Those of us believing that premium resolution and dynamic verisimilitude at least in the micro domain rely on high speaker sensitivities have long belabored the fact that none of the well-funded, established, big - well, majors in the drive unit manufacturing scene have picked up the slack. Lowthers for example are expensive, many of them in need of after-market modifications and when you inspect them closely, not as nicely made as you'd want for the money. AER, Feastrex, Jordan, PHY, Supravox - while the art of the hi-eff widebander is being kept alive in the hifi sector, it's by very small outfits. When a modern speaker designer wants to explore such drive unit options, he is often forced to go pro. Both WLM and ZU went Eminence, reputedly the largest loudspeaker drive unit manufacturer in the world.

You might feel that what's important to guitar wranglers or sound reinforcement guys is different than what's important to hifi nuts. If so, where are suitable hi-eff wideband drive units from Audio Technology, Eton, Morel, ScanSpeak and Co, i.e. the majors who supply the vast majority of hi-end speaker manufacturers? Ah, but the tides are turning. Seas of Norway has just announced their new Exotic range. Its first two drive units might hint at what to expect:
The X1-04 and X1-08 are two variations on the F8 driver and 96dB and 93dB respectively. With an Fs of 32Hz, possible bass response is on a very different page than your average Lowther while the whizzer cone of the Norwegians does recall the British archetype. There are paper/papyrus cones, Alnico 5 ring magnets, long-gap underhung voice coils, low-mass foam surrounds and "a totally new and proprietary spider design to dramatically improve the performance of this critical suspension part. By combining an extremely open weave with a new resin formulation, all noises normally created by the friction of the threads rubbing together are virtually eliminated. Additionally, the open weave is highly acoustically transparent, minimizing the reflections and resonances associated with conventional spider designs."

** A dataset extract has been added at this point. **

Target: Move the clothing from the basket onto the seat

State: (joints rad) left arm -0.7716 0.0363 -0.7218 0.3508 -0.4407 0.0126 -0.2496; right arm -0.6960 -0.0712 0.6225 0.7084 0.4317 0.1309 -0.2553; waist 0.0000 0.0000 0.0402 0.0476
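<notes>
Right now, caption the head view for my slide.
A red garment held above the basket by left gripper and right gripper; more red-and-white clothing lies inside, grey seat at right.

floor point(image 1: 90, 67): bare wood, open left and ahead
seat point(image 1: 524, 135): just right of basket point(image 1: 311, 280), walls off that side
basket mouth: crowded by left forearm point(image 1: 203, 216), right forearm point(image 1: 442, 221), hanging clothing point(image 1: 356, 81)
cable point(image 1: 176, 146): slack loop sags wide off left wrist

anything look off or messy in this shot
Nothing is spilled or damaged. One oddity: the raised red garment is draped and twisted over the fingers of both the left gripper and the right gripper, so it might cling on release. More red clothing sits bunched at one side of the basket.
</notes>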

In short, one of the majors -- with all the funding, R&D resources, test facilities and specialized manufacturing kit this entails -- has finally entered the hi-eff widebander market to perhaps convince equivalent mainstream speaker manufacturers to try their hand at the genre. The only other way it can grow beyond the usual suspects is for small outfits to approach existing pro-driver manufacturers and commission hifi-adapted platform modifications. That's exactly what Alicja and Wojtek Unterschütz of Polish firm Acuhorn have done.
They spent the last four years codeveloping their 96 - 98dB efficient TSR200 driver (rating varies with speaker model based on adjusting certain T/S parameters of the driver) with the Czech driver manufacturer TVM Acoustics. Funding this process with their antique restoration business demanded a lot of gumption, passion and drive. A pending review of their bipole Rosso Superiore 175 model will report on what this husband-and-wife team has accomplished.

Meanwhile, CES 2008 will allow loudspeaker manufacturers to inspect what
Seas has accomplished with their new drive units. Hopefully, we'll see the first collaborations thereof later in the year with speaker models incorporating them. For a premium modern maker like Seas to get behind this thing could really give the entire sector a boost and possibly even persuade some of Seas' competitors to follow suit. Which won't take an iota away from the fact that the Norwegians got there first. To them and the Polish couple and everyone else who is laboring hard at advancing the art of the fullrange drive unit based on superior vintage precedents wedded to modern manufacturing know-how ... kudos and applause. This is a very exciting development!